Records for the task below:

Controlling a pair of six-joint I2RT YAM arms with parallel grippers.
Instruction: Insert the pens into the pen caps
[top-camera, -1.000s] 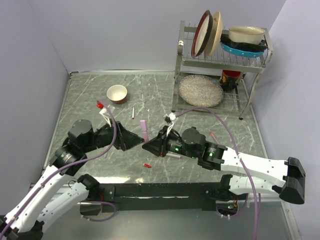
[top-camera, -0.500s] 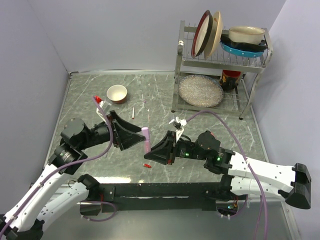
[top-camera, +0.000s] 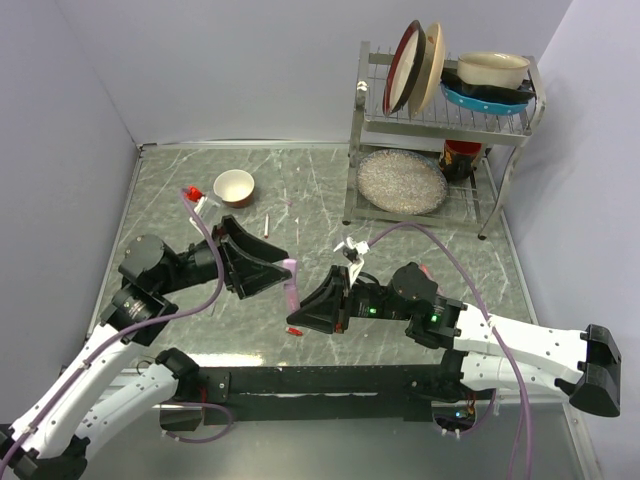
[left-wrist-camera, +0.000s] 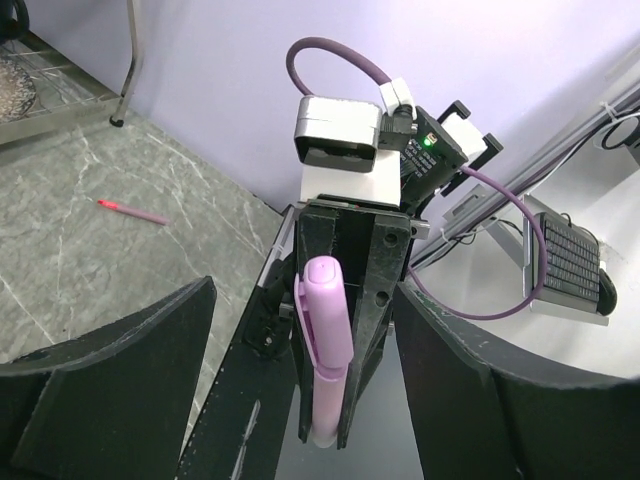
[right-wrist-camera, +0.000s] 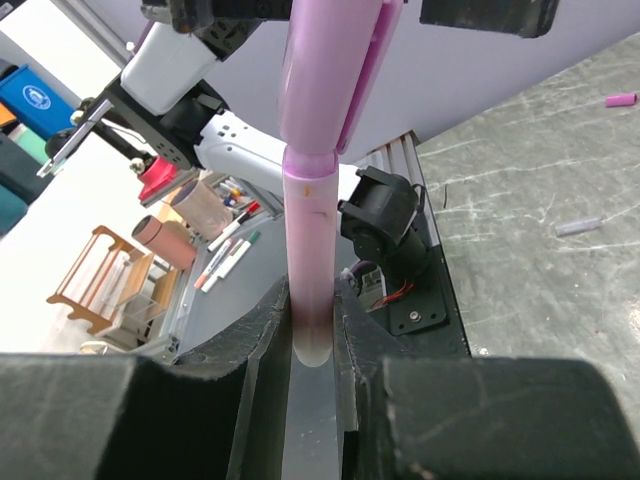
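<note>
A thick lilac pen (top-camera: 290, 288) with its lilac-pink cap (left-wrist-camera: 325, 305) on it is held up above the table. My right gripper (right-wrist-camera: 312, 300) is shut on the bare end of its barrel (right-wrist-camera: 308, 250). My left gripper (left-wrist-camera: 305, 300) is open, its fingers (left-wrist-camera: 110, 380) wide apart on either side of the capped end and not touching it. In the top view the two grippers meet nose to nose around the pen. A small red cap (top-camera: 295, 330) lies on the table just below them. A thin white pen (top-camera: 267, 224) lies further back.
A small cream bowl (top-camera: 234, 186) stands at the back left. A metal dish rack (top-camera: 440, 130) with plates and bowls fills the back right. A red pen (left-wrist-camera: 132, 211) lies on the marble table toward the rack. The black base rail (top-camera: 330, 382) runs along the near edge.
The lilac pen has come up off the table in my right gripper, which has shifted left and nearer. My left gripper has swung round to face it, its fingers still wide apart.
</note>
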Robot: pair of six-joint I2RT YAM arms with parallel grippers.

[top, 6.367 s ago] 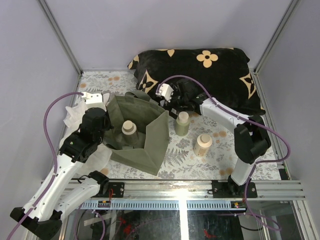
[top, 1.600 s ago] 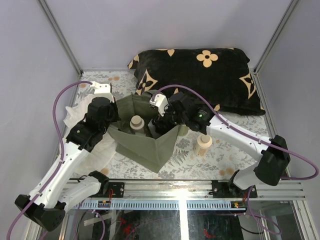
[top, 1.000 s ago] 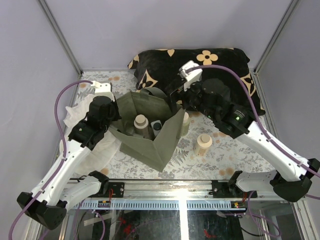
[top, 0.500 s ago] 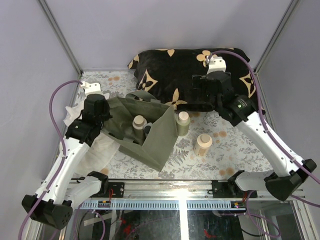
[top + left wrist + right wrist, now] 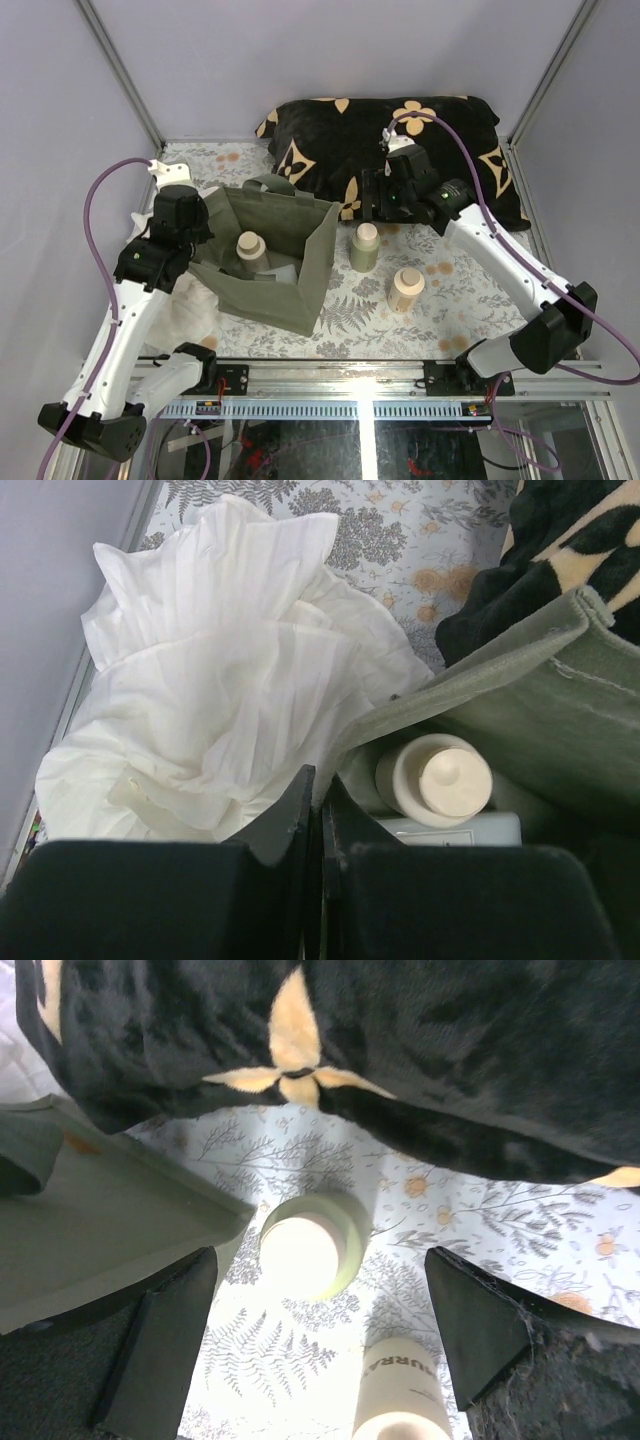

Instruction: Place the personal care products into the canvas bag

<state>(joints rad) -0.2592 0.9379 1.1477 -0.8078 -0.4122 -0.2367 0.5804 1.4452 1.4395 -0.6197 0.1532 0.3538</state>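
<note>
Our right gripper hangs spread wide over a beige bottle at centre frame, just right of the canvas bag. A second bottle stands lower right. Our left gripper, fingers pressed together, pinches the bag's left rim beside the white cloth. A third bottle sits inside the bag.

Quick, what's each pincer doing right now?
Left pincer: closed on the canvas bag rim.
Right pincer: open, empty, above a bottle.
</note>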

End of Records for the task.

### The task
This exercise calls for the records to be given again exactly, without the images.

### Response to this task
Controlling a pair of six-joint I2RT YAM arms with parallel grippers.
Instruction: Insert the pens into the pen caps
[top-camera, -1.000s] 
[top-camera, -0.500s] 
[top-camera, +0.000s] 
[left-wrist-camera, +0.000s] 
[right-wrist-camera, +0.000s] 
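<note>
A thick lilac pen (top-camera: 290, 288) with its lilac-pink cap (left-wrist-camera: 325, 305) on it is held up above the table. My right gripper (right-wrist-camera: 312, 300) is shut on the bare end of its barrel (right-wrist-camera: 308, 250). My left gripper (left-wrist-camera: 305, 300) is open, its fingers (left-wrist-camera: 110, 380) wide apart on either side of the capped end and not touching it. In the top view the two grippers meet nose to nose around the pen. A small red cap (top-camera: 295, 330) lies on the table just below them. A thin white pen (top-camera: 267, 224) lies further back.
A small cream bowl (top-camera: 234, 186) stands at the back left. A metal dish rack (top-camera: 440, 130) with plates and bowls fills the back right. A red pen (left-wrist-camera: 132, 211) lies on the marble table toward the rack. The black base rail (top-camera: 330, 382) runs along the near edge.
The lilac pen has come up off the table in my right gripper, which has shifted left and nearer. My left gripper has swung round to face it, its fingers still wide apart.
</note>
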Robot: pair of six-joint I2RT YAM arms with parallel grippers.

[top, 6.367 s ago] 
[top, 1.600 s ago] 
[top, 1.000 s ago] 
[top, 0.500 s ago] 
[top + left wrist + right wrist, now] 

Instruction: Place the personal care products into the canvas bag

<state>(joints rad) -0.2592 0.9379 1.1477 -0.8078 -0.4122 -0.2367 0.5804 1.4452 1.4395 -0.6197 0.1532 0.3538</state>
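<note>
Our right gripper hangs spread wide over a beige bottle at centre frame, just right of the canvas bag. A second bottle stands lower right. Our left gripper, fingers pressed together, pinches the bag's left rim beside the white cloth. A third bottle sits inside the bag.

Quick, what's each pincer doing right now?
Left pincer: closed on the canvas bag rim.
Right pincer: open, empty, above a bottle.
</note>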

Nothing further is required of this output.